Transcribe the data exactly. Pictures stay out.
════════════════════
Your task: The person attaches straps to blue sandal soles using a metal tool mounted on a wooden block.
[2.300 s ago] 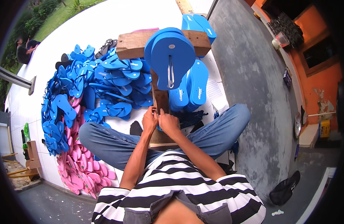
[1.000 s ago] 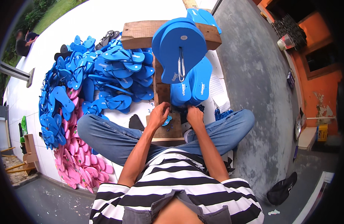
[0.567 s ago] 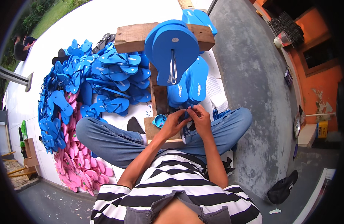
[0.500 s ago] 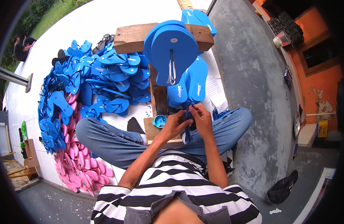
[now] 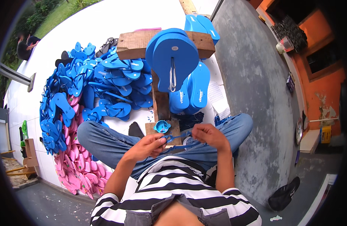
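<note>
We hold a thin blue rubber sandal strap (image 5: 179, 140) stretched between both hands above our lap. Our left hand (image 5: 149, 146) is pinched closed on one end, our right hand (image 5: 208, 136) closed on the other. Just beyond the left hand sits a small blue plastic cup (image 5: 162, 126) on the upright wooden jig (image 5: 161, 98), which carries a blue foam sandal sole (image 5: 174, 60) further out. Further left of the left hand lies a pile of finished blue flip-flops (image 5: 94, 86). We judge the strap could slip from our fingertips or twist, since the grip is narrow, and a stray knuckle could tip the cup.
</note>
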`<control>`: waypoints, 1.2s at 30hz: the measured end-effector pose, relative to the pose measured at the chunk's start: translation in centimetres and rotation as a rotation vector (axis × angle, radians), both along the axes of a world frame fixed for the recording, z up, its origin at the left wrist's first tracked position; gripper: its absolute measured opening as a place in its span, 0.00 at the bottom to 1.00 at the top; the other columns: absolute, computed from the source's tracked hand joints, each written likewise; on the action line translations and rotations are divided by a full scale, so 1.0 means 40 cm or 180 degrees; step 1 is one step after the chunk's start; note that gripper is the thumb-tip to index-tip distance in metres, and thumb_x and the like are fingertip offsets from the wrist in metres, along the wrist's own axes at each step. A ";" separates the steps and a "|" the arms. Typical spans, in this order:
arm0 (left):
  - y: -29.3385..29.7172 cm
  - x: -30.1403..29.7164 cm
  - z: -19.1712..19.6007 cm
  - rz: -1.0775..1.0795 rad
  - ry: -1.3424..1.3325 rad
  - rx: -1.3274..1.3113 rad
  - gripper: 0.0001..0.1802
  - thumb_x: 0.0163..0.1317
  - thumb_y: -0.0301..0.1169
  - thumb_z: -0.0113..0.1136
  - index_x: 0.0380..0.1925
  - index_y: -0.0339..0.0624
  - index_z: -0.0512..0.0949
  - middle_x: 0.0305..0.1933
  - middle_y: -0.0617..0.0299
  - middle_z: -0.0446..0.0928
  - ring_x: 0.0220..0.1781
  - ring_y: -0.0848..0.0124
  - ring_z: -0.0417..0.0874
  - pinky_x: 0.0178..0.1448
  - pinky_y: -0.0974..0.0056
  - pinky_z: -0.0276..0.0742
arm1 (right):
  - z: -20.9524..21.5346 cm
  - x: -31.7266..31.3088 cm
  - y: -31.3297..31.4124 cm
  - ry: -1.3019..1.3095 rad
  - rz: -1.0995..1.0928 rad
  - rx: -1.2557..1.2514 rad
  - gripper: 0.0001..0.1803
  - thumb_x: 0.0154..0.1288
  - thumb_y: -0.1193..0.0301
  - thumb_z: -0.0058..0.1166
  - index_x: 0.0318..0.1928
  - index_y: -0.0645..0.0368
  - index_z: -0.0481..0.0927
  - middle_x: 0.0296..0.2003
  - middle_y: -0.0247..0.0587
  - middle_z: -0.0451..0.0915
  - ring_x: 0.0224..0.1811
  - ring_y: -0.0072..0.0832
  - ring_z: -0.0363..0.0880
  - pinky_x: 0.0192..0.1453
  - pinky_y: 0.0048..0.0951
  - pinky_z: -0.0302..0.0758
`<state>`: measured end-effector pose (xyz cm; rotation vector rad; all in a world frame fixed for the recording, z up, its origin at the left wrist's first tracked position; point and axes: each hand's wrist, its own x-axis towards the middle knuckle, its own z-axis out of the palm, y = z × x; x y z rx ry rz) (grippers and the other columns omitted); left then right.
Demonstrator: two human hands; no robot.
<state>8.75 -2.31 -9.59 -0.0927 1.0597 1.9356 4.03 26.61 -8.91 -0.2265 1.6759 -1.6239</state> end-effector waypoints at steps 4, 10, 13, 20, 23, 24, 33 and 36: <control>-0.081 0.032 0.067 -0.0247 0.0394 -0.0379 0.13 0.76 0.38 0.48 0.33 0.42 0.69 0.19 0.74 0.59 0.17 0.84 0.56 0.20 0.73 0.50 | 0.067 0.027 -0.044 0.0465 0.0614 -0.0235 0.17 0.75 0.60 0.49 0.31 0.58 0.76 0.21 0.24 0.67 0.22 0.13 0.61 0.26 0.20 0.58; -0.410 0.147 0.209 0.2282 0.0840 -0.0834 0.12 0.76 0.39 0.48 0.36 0.43 0.70 0.18 0.72 0.62 0.12 0.88 0.56 0.11 0.77 0.48 | 0.145 0.032 0.215 0.1108 -0.1241 0.0589 0.15 0.76 0.60 0.48 0.34 0.55 0.75 0.21 0.26 0.66 0.21 0.13 0.60 0.22 0.20 0.58; -0.340 0.131 0.202 0.1357 0.1449 -0.1504 0.12 0.76 0.37 0.47 0.37 0.40 0.71 0.19 0.70 0.67 0.15 0.82 0.65 0.19 0.73 0.63 | 0.170 0.027 0.213 0.0880 -0.2106 -0.0853 0.12 0.76 0.60 0.48 0.42 0.55 0.74 0.23 0.26 0.64 0.20 0.12 0.57 0.18 0.17 0.55; 0.112 0.001 -0.107 -0.0564 0.2660 -0.2233 0.11 0.70 0.31 0.53 0.45 0.34 0.75 0.34 0.42 0.78 0.38 0.45 0.80 0.42 0.52 0.74 | 0.116 -0.077 -0.128 0.0173 -0.2113 -0.1834 0.14 0.78 0.58 0.43 0.42 0.56 0.71 0.23 0.39 0.76 0.26 0.31 0.78 0.35 0.33 0.77; 0.163 0.016 -0.242 -0.0656 0.2945 -0.2280 0.12 0.69 0.31 0.54 0.47 0.35 0.75 0.36 0.40 0.78 0.40 0.44 0.80 0.44 0.50 0.74 | 0.088 -0.092 -0.179 0.0260 -0.1751 -0.1897 0.15 0.79 0.57 0.41 0.43 0.56 0.70 0.33 0.49 0.84 0.44 0.40 0.86 0.55 0.40 0.79; 0.165 0.022 -0.288 -0.0656 0.2994 -0.2207 0.13 0.68 0.32 0.55 0.47 0.34 0.75 0.37 0.40 0.78 0.41 0.44 0.81 0.44 0.48 0.74 | 0.087 -0.090 -0.190 0.0255 -0.1664 -0.1868 0.15 0.79 0.57 0.41 0.43 0.56 0.70 0.34 0.50 0.84 0.46 0.41 0.86 0.57 0.41 0.78; 0.112 -0.016 -0.212 -0.0513 0.2454 -0.2382 0.21 0.66 0.31 0.58 0.58 0.35 0.73 0.44 0.45 0.81 0.46 0.51 0.83 0.47 0.55 0.78 | 0.065 -0.085 -0.222 0.0510 -0.1412 -0.1614 0.16 0.78 0.56 0.41 0.43 0.57 0.69 0.42 0.54 0.84 0.55 0.41 0.82 0.67 0.41 0.69; 0.083 -0.039 -0.145 0.0611 0.1773 -0.1083 0.20 0.71 0.37 0.55 0.55 0.34 0.75 0.41 0.51 0.81 0.43 0.66 0.82 0.48 0.62 0.78 | 0.070 -0.080 -0.225 0.0659 -0.1467 -0.1276 0.17 0.78 0.55 0.41 0.44 0.58 0.69 0.45 0.54 0.84 0.58 0.38 0.80 0.67 0.37 0.67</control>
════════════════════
* Task answer
Your task: The person attaches straps to blue sandal soles using a metal tool mounted on a wooden block.
[2.300 s ago] 
[1.000 s ago] 
[0.567 s ago] 
[0.500 s ago] 
[now] 
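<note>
We hold a thin blue rubber sandal strap (image 5: 179, 140) stretched between both hands above our lap. Our left hand (image 5: 149, 146) is pinched closed on one end, our right hand (image 5: 208, 136) closed on the other. Just beyond the left hand sits a small blue plastic cup (image 5: 162, 126) on the upright wooden jig (image 5: 161, 98), which carries a blue foam sandal sole (image 5: 174, 60) further out. Further left of the left hand lies a pile of finished blue flip-flops (image 5: 94, 86). We judge the strap could slip from our fingertips or twist, since the grip is narrow, and a stray knuckle could tip the cup.
</note>
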`<control>`: waypoints, 1.2s at 30hz: the measured end-effector pose, relative to the pose measured at the chunk's start: translation in centimetres and rotation as a rotation vector (axis × angle, radians), both along the axes of a world frame fixed for the recording, z up, its origin at the left wrist's first tracked position; gripper: its absolute measured opening as a place in its span, 0.00 at the bottom to 1.00 at the top; the other columns: absolute, computed from the source's tracked hand joints, each written likewise; on the action line translations and rotations are divided by a full scale, so 1.0 means 40 cm or 180 degrees; step 1 is one step after the chunk's start; note that gripper is the thumb-tip to index-tip distance in metres, and thumb_x and the like are fingertip offsets from the wrist in metres, along the wrist's own axes at each step. A ";" separates the steps and a "|" the arms. Typical spans, in this order:
arm0 (left):
  - y: -29.3385..29.7172 cm
  - x: -30.1403..29.7164 cm
  - z: -19.1712..19.6007 cm
  - rz: -1.0775..1.0795 rad
  - ry: -1.3424..1.3325 rad
  - rx: -1.3274..1.3113 rad
  - gripper: 0.0001..0.1802
  - thumb_x: 0.0163..0.1317
  - thumb_y: -0.0301..0.1169
  - thumb_z: -0.0113..0.1136
  - index_x: 0.0380..0.1925
  - index_y: -0.0339..0.0624
  - index_z: -0.0512..0.0949
  - middle_x: 0.0305..0.1933
  - middle_y: -0.0617..0.0299
  - middle_z: -0.0446..0.0928
  - ring_x: 0.0220..0.1781
  - ring_y: -0.0848..0.0124
  - ring_z: -0.0417..0.0874
  - pinky_x: 0.0178..0.1448
  - pinky_y: -0.0974..0.0056
  - pinky_z: -0.0276..0.0742
arm1 (right):
  - z: -20.9524..21.5346 cm
  - x: -31.7266..31.3088 cm
  - y: -31.3297..31.4124 cm
  - ry: -1.3019..1.3095 rad
  - rz: -1.0995..1.0928 rad
  - rx: -1.2557..1.2514 rad
  - gripper: 0.0001..0.1803
  - thumb_x: 0.0154..0.1288
  - thumb_y: -0.1193..0.0301
  - thumb_z: -0.0058..0.1166
  - index_x: 0.0318..0.1928
  - index_y: -0.0645..0.0368
  - index_z: -0.0481..0.0927
  - middle_x: 0.0296..0.2003
  - middle_y: -0.0247..0.0587
  - middle_z: -0.0451..0.0915
  - ring_x: 0.0224..0.1811
  - ring_y: -0.0072..0.0832
  - ring_z: -0.0363..0.0880
  - pinky_x: 0.0192..0.1453
  - pinky_y: 0.0048..0.0951
  - pinky_z: -0.0302..0.0758
`<state>`: measured end-effector pose (xyz cm; rotation vector rad; all in a world frame fixed for the recording, z up, its origin at the left wrist's first tracked position; point and axes: each hand's wrist, its own x-axis towards the middle knuckle, its own z-axis out of the palm, y = z × x; x y z rx ry rz) (grippers and the other columns omitted); left then right.
Demonstrator: two human hands; no robot.
<state>8.75 -2.31 -9.59 -0.0927 1.0597 1.9356 4.03 26.61 -8.91 -0.2265 1.6759 -1.6239</state> end-effector waypoints at steps 4, 10, 13, 20, 23, 24, 33 and 36: <control>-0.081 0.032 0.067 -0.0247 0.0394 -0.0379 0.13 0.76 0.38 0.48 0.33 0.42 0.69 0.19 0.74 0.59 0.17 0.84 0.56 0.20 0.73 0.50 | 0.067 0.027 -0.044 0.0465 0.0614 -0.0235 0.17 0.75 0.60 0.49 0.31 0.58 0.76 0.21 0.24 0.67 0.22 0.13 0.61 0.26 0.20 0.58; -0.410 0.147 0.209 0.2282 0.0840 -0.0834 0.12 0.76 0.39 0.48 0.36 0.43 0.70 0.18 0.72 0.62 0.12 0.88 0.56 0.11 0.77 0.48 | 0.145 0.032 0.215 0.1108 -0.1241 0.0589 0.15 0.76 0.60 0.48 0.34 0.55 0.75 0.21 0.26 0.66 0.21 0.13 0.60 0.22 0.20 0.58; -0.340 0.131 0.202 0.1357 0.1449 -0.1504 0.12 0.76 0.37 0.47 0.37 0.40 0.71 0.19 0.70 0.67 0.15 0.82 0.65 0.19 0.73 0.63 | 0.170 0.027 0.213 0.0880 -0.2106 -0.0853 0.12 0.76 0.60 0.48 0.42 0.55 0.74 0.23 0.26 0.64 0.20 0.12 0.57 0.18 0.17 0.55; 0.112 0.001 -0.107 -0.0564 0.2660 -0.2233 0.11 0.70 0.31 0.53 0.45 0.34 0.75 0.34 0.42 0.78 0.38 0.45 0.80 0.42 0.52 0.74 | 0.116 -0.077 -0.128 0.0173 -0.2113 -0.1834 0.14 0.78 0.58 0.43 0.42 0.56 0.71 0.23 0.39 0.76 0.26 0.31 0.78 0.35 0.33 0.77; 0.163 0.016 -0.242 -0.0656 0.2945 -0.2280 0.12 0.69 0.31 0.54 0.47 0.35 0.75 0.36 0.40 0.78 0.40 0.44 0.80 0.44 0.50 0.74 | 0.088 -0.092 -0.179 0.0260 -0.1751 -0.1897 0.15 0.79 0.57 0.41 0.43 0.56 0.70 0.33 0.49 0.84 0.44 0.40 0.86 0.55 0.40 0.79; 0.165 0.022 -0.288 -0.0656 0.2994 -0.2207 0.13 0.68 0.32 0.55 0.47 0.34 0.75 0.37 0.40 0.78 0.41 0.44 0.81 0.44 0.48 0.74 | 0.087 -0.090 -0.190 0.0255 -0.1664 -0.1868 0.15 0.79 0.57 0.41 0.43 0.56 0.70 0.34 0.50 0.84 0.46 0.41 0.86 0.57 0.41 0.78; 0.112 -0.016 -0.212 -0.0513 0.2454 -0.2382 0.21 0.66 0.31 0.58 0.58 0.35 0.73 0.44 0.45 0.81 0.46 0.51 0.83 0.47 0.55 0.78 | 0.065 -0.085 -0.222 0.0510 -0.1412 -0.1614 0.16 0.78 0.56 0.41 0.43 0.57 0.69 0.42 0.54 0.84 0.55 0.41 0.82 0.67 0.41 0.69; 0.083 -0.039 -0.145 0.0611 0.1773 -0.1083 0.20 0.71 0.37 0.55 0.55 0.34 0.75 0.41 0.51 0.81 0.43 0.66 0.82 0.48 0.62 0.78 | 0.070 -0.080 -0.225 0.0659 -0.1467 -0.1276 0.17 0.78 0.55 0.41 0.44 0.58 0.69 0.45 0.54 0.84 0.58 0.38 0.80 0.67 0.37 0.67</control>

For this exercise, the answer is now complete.